The mass of the new structure has been scaled back - essentially creating two buildings instead of one - to open up views.
Landscaping plans call for a waterfront walkway stretching north to the new Johnson Street bridge.
"I would prefer to see a development that respects a much wider public foreshore," Isitt said.
"If we look at the edge of the new building that's proposed, it actually juts out even farther into the harbour than the old warehouse, and I don't believe that's the most progressive way to proceed."
But several other councillors said they were happy with what has been proposed and want to hear from the public.
Coun. Lisa Helps said the building would be a great contribution to a gateway to the city.
"I don't understand how it could be moved farther back from the water because there are those heritage buildings that look like they are about to fall down if you take one brick away. So I don't think we can relocate the heritage buildings farther away," she said.
The project "screams walkability," Coun. Shellie Gudgeon said.
"I would argue that sometimes a pedestrian walkway that is too wide is actually not as walkable."
Estimated cost of rehabilitating and seismically upgrading the Northern Junk buildings is $3.1 million.
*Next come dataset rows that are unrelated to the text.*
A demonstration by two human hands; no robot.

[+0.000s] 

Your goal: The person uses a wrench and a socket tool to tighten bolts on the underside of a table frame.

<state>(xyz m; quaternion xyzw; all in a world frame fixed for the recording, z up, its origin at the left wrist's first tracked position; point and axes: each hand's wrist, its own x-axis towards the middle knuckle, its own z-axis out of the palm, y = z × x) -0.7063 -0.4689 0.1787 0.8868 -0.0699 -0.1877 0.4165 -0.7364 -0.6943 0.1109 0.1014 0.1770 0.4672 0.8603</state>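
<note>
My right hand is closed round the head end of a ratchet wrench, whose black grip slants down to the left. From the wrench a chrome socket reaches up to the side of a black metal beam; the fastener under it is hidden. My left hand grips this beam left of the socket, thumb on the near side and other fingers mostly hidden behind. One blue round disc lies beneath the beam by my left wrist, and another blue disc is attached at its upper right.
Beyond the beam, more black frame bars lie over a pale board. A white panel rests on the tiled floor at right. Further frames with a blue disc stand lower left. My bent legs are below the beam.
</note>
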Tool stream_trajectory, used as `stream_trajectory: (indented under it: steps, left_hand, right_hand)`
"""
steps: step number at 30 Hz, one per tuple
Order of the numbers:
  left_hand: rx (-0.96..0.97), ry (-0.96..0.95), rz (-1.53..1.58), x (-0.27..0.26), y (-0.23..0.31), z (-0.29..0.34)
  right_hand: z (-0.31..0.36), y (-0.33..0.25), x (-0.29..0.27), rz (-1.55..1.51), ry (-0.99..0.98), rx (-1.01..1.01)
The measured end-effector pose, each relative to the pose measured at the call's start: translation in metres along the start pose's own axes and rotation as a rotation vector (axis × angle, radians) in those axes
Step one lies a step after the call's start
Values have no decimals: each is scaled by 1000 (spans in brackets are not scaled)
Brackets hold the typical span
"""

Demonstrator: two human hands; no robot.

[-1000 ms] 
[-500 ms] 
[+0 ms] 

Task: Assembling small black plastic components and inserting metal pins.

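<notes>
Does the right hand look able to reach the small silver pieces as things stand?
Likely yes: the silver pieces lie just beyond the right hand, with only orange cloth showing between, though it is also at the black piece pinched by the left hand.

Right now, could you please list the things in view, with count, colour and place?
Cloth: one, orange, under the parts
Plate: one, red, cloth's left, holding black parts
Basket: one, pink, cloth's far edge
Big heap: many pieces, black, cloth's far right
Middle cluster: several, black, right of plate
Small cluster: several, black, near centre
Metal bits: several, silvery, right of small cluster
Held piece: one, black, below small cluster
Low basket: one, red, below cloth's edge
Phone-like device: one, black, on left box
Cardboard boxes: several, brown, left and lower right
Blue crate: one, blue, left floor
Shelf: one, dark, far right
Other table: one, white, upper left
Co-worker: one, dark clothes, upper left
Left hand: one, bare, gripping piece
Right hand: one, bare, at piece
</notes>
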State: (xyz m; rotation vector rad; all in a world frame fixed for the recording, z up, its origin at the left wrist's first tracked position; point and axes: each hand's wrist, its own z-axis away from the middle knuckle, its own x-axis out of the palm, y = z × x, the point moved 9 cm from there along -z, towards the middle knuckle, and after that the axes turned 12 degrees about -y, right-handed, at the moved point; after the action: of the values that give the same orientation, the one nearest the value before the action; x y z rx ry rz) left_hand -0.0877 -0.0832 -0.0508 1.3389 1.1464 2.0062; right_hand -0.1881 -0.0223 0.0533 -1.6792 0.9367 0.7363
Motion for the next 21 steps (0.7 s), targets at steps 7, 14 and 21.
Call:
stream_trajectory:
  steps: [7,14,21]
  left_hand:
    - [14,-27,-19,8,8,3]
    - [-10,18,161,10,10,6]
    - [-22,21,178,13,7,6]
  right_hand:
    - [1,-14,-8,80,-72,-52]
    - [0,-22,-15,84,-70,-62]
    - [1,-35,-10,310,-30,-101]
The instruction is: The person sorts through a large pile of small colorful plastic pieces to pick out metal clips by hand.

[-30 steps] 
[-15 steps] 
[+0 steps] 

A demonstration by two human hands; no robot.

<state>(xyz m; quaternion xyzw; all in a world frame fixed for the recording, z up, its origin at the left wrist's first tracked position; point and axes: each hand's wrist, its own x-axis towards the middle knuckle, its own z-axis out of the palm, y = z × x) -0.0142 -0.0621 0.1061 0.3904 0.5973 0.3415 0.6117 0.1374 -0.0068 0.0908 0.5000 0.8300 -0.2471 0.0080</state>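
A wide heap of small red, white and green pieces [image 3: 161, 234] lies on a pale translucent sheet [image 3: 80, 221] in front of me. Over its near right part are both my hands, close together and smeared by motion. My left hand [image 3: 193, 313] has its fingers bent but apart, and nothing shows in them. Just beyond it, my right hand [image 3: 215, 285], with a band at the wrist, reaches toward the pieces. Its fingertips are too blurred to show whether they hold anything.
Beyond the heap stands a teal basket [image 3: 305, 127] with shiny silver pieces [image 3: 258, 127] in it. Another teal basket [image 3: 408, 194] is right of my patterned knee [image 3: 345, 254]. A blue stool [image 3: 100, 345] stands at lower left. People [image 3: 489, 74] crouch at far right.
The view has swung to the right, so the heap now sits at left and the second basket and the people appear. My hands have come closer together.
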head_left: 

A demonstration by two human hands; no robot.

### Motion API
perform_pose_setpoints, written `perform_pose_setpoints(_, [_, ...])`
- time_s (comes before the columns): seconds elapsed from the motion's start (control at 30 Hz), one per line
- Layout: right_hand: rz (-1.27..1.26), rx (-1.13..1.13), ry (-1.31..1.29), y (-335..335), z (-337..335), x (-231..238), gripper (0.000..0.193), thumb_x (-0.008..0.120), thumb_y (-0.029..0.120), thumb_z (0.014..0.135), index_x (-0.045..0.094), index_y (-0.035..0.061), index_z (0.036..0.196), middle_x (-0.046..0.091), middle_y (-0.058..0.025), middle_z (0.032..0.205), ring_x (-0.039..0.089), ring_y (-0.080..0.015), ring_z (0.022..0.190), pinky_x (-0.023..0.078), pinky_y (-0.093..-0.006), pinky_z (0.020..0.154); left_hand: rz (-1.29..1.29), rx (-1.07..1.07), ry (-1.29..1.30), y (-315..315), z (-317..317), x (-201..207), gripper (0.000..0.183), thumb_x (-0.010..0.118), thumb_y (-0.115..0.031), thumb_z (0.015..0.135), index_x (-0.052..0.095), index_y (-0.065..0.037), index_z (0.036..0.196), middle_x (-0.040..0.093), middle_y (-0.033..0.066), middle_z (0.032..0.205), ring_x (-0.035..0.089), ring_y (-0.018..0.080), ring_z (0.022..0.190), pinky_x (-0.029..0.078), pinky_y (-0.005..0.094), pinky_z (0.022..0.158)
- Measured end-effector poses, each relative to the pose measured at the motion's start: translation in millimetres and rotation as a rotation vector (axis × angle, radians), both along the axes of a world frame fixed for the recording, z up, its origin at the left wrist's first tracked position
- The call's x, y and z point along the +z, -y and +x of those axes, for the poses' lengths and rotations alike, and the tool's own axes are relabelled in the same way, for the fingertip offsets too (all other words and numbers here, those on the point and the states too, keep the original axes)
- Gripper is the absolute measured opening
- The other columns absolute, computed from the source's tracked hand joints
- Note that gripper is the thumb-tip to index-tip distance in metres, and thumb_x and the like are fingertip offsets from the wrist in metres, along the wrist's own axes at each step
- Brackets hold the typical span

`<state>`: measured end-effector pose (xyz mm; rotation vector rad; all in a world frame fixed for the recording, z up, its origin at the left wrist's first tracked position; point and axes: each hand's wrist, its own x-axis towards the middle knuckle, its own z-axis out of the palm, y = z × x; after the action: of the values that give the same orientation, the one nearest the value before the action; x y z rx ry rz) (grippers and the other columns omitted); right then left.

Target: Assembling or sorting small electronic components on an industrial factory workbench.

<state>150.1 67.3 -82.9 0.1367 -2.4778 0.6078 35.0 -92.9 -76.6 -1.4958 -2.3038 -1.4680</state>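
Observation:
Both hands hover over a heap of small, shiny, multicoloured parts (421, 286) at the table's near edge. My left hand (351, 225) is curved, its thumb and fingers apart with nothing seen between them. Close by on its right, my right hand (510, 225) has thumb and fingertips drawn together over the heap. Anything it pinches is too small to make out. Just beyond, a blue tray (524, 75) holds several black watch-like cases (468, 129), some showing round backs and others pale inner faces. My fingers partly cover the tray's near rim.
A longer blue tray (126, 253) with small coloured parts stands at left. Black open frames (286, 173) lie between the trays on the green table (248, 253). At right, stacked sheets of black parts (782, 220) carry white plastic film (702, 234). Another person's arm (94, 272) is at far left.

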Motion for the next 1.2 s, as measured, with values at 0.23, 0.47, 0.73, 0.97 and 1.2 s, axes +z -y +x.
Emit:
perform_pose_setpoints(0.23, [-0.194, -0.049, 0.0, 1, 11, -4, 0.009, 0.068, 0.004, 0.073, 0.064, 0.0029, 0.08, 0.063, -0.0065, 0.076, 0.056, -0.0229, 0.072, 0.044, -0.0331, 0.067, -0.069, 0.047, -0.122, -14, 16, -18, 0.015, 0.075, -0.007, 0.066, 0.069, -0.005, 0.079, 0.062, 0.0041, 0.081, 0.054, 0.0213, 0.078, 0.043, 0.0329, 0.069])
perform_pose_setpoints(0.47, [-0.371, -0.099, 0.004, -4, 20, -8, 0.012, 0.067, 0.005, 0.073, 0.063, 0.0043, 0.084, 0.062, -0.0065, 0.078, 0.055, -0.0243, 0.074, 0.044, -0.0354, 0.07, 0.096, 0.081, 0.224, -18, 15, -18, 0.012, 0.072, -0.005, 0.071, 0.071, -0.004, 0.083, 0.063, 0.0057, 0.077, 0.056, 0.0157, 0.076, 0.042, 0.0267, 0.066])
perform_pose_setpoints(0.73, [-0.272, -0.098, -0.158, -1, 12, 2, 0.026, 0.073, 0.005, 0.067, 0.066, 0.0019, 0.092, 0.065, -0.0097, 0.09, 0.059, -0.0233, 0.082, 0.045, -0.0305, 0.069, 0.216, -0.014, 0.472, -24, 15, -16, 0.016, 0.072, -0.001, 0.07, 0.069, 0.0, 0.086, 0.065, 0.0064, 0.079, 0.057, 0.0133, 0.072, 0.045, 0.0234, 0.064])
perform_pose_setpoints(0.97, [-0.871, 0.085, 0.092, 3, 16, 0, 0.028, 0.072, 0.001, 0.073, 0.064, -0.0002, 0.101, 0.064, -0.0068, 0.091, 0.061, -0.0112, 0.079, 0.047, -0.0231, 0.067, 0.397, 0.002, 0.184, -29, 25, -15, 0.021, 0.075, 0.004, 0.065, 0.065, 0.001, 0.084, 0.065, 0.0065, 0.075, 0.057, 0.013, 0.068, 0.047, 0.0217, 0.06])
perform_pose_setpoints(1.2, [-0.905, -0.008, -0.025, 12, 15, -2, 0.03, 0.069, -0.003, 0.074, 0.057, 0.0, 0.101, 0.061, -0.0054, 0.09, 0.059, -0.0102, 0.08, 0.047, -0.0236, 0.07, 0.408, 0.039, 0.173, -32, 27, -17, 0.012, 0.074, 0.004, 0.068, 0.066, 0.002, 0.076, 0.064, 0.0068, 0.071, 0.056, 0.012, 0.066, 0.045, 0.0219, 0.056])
That portion of the project will be eligible for a 10-year tax exemption under a city incentive program to encourage heritage restoration.
A third-party economic analysis said the project's costs total $31 million and would create 194 person years of employment in planning and building.
Future residents would have an expected annual retail spending potential of $823,000 by 2017, the report said. The site's commercial space is anticipated to create up to 48 full-time equivalent positions, resulting in gross wages of close to $1 million.